Meryl Feinstein, the creator of Pasta Social Club and pasta-making extraordinaire just released her cookbook Pasta Every Day. The book which has recipes and techniques for everyone from novice pasta makers to those who simply want to hone their craft, is the perfect addition to anyone’s kitchen library.
I recently had a chance to chat with Meryl to catch up after our previous interview back in 2020. In this interview, she shares about when she first decided to write a cookbook, her favorite sauces from the book, and her recent experience on national television.
When did you first decide to write a cookbook?
I started the process towards the end of 2020. I had been approached by a couple of literary agents earlier that year asking if I had thought about writing a cookbook before. After a few months went by, I connected with an editor at a big publishing company and they suggested that I think about writing a book. I feel like when a publisher says you should write a book, then you should write a book. So it was in December of 2020 that I wrote the proposal for this book.
At what point during the writing process did you come up with the title?
I did not come up with the title. My agent actually came up with the title. She had read the proposal and I, for the life of me, could not come up with a title. I’d written the proposal so quickly that I was totally spent at that point. So, she kind of pieced together the whole idea of making fresh pasta accessible to everyday people and she suggested Pasta Every Day as a working title.
Out of all of the amazing recipes in the book, is there a recipe(s) that is your personal favorite?
When I think about recipes, I think about the sauces even though there are lots of other components. When I first started, I was so much more focused on pasta shapes rather than sauces when I first started. So, I think that the pasta sauces were the most exciting to create for the book. My favorite sauce would probably be the Fiery Calabrian Chili Sauce was probably one of my favorites. I also really love the Braised Onion Ragu and the meat sauce recipes, which is funny because I was actually a vegetarian for a very long time. I like really spicy food, and low and slow cooking so any of those are my top recipes.
Were there any recipes that didn’t make the cut?
Hardly. There are a couple of pasta fillings that got nixed. It’s kind of funny because when I submitted the manuscript to my editor, I expected that he would cut recipes because there were quite a few more recipes that we’d originally discussed. He said that we couldn’t cut any, we’re going to keep them all. So, we ended up keeping pretty much everything.
Which pasta shape would you suggest a novice pasta maker try first?
I tried to organize the pasta shapes and recipes from beginner to advanced. This goes the same for any of the sections in the cookbook. So, I would suggest making the pasta shapes and recipes in the order in which they occur in the book. I will say that everything is simpler than it seems, and I broke down the pasta shapes that can be more difficult to create so that they would be easier to recreate.
What did you enjoy the most about the writing process?
I think that I learned so much during the writing process. My experience with pasta has been very organic. I went to culinary school and worked in restaurants and made pasta for them, but so much of it is self-taught.
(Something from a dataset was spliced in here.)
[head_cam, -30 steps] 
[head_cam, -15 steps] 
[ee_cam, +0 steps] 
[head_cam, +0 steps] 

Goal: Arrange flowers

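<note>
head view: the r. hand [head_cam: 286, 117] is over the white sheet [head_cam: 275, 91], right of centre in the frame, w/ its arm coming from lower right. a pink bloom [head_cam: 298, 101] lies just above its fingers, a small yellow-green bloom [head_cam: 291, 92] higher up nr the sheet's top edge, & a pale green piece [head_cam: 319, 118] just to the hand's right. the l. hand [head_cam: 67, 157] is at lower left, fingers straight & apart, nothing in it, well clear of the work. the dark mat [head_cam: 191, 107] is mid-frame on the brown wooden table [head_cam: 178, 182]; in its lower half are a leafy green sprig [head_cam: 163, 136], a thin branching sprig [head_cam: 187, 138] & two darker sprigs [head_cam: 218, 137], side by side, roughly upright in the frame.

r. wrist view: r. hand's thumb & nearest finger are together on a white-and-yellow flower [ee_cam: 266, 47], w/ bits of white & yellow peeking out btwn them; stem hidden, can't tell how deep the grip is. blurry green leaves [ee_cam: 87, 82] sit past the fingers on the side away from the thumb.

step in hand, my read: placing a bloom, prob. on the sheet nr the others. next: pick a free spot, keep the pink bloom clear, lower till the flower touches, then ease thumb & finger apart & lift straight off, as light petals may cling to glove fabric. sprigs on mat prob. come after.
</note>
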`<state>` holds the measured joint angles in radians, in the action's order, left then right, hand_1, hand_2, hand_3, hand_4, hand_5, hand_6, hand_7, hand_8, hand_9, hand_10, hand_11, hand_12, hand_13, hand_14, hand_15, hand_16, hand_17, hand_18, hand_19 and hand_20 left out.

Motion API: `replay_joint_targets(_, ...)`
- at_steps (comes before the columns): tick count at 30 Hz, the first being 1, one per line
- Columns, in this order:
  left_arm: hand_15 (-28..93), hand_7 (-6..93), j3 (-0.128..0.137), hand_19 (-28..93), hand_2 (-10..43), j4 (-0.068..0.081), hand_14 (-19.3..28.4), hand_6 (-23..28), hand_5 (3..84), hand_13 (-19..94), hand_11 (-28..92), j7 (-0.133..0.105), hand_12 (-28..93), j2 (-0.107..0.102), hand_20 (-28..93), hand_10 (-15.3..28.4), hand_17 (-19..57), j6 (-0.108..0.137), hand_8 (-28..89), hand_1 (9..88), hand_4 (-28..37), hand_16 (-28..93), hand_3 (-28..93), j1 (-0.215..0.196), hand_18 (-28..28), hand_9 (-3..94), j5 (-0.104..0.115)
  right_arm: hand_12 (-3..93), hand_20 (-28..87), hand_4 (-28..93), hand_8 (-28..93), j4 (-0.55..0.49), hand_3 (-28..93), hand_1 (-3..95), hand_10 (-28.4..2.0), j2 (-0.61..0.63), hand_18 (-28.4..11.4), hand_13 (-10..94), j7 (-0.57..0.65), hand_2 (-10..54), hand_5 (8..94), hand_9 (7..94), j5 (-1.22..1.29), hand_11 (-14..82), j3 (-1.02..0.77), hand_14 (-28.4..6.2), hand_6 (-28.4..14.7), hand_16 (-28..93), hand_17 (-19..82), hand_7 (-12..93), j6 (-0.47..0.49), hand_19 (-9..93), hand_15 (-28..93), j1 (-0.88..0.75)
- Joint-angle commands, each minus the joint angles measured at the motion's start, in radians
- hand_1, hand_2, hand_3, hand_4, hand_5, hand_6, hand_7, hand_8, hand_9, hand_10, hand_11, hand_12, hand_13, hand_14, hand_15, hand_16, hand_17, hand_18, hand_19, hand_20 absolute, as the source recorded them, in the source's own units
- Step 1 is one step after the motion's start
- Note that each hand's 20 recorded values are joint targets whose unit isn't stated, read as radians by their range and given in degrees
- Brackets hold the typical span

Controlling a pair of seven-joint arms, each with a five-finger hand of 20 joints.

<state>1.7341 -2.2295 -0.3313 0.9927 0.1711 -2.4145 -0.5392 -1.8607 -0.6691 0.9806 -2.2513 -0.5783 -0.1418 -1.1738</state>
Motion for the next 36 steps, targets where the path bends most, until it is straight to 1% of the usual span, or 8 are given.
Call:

So, this process allowed me to really dive deeper into specific topics that I had never really come across before or sort of bothered to learn. So, I think through writing the book, I felt much more knowledgeable in areas of pasta making that I hadn’t previously known much about. I knew some of the history of pasta making, but some of the technical/scientific aspects of pasta hadn’t been something I’d researched before. By the end of the book, I felt more well-rounded and knowledgeable about the subject.
How long did it take to write the cookbook and shoot all the photography from start to finish?
From the time that I signed with the publisher until the publication of the book, it was about 2 ½ years. I had the concept of the book percolating for a lot longer than that. It’s a culmination of everything I know and have learned about pasta making over the past five years. The photography element was quick, we shot everything over a ten-day shoot. Considering the number of photos in the book, it was a lot to do in a short amount of time. So that was probably the most fun piece of writing the book.
Nico Schinco took the photos for Pasta Every Day. What was a typical shoot for the cookbook like?
It was a bit chaotic because the structure of the cookbook is so different from other cookbooks. We tried to vary between the process shots and the plated shots. So, if we doing a platted shot, we made sure that we did all of the process of making that particular type of pasta that day as well so we could be as efficient as possible. Other days we would make 5 or 6 pasta shapes in a day and he would try to shoot all of them.
You were recently featured on GMA for National Pasta Day. How was that experience?
It was so much fun! I’m a camera-shy person, so the promotion of the cookbook has been out of my comfort zone, more so than other parts of the process. I went from never being on national television, to being on national television twice a month. I didn’t realize how robust the teams were on these morning shows. There are food stylists etc, and people so good at their jobs and they make it comfortable and seamless for the guests. It was a whirlwind. 3 minutes goes by faster than you imagine it would.
Now that your first book is out in the world, do you have plans for a second book?
I don’t have plans for a second book right now. Everything I learned and wanted to share is in this book. There will always be more recipes, but I think what makes this book different is the teaching component, the structure, and the technique. So, for now, this is going to be it.